家族の入院先の看護師さんが、重い荷物を受け取りながら何気なく放った「ひとこと」にどれほど救われたか。


そう中林里花さんは話してくれました。一瞬にして孤独感から解放されたのだろうな、少しの間立ち尽くしたかもしれないな。


とけていくようなその感覚が手に取るように分かったのは、夫の看病から看取りの過程で私、浅野里香にも同じ経験があったからです。
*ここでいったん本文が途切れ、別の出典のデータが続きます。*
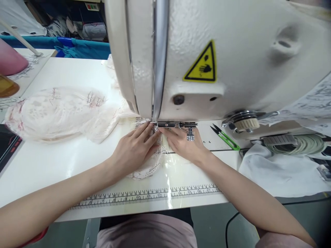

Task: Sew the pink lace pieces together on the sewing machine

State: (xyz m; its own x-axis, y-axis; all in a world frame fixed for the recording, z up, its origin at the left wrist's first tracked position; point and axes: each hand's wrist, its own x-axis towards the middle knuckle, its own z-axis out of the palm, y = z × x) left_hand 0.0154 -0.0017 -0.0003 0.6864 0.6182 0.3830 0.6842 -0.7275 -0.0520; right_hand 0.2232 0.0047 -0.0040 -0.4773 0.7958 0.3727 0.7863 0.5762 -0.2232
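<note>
A sewing machine (191,69) fills the upper middle and right, its presser foot area just beyond my fingertips. My left hand (137,146) lies flat with fingers stretched over a piece of white lace fabric (148,168). Close by, my right hand (184,143) rests at the lace's right edge, fingers extended toward the needle area and partly hidden behind a metal attachment (178,124). The lace lies beneath the left hand and runs up under the machine head, where the needle is hidden. Its curved lower edge shows dark red stitching.
More sheer white fabric with red threads (57,113) lies to the left. Green thread snips (224,137) rest right of the needle area. A printed ruler (144,197) runs along the front edge. White cloth (279,172) lies at right; a pink thread cone (11,58) stands far left.
</note>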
東日本大震災の復興支援でともに活動してきた中林さんから「言葉」を届ける活動を一緒にしないかと誘われたとき、だからとてもすんなりと「ああ、それは私がしたかったことでもあった」と感じることができたのかもしれません。


生きていれば本当に様々なことが起こりますよね。

まるで「すごろく」みたいに。


現実を受け止めきれずに前を向けない時もある。

でもそんな時、誰かのたった「ひとこと」に救われることが、本当にあるんですね。


「ひとこと」に背中を押されたこともありました。

「ひとこと」が道を照らしてくたこともあります。


生きづらさを増すこのコロナ時代に、私たちは自分を支えてくれた多くの「ひとこと」を、世の中に送り返す「場」を作ろうと思いました。


パートナーとしてお呼びするゲストは、自分の言葉で思いを語る人たちです。


ラジオというメディアで「言葉」をとどけ、伝えきれなかった思いは「文字」に残します。


すごろくラヂオ、通称「すごラヂ」。サイコロの目をすべて足すと21になります。だから毎月21日に配信することにしました。


なにかひとこと、心の琴線に触れる言葉を受け取ってもらえたら、こんなにうれしいことはありません。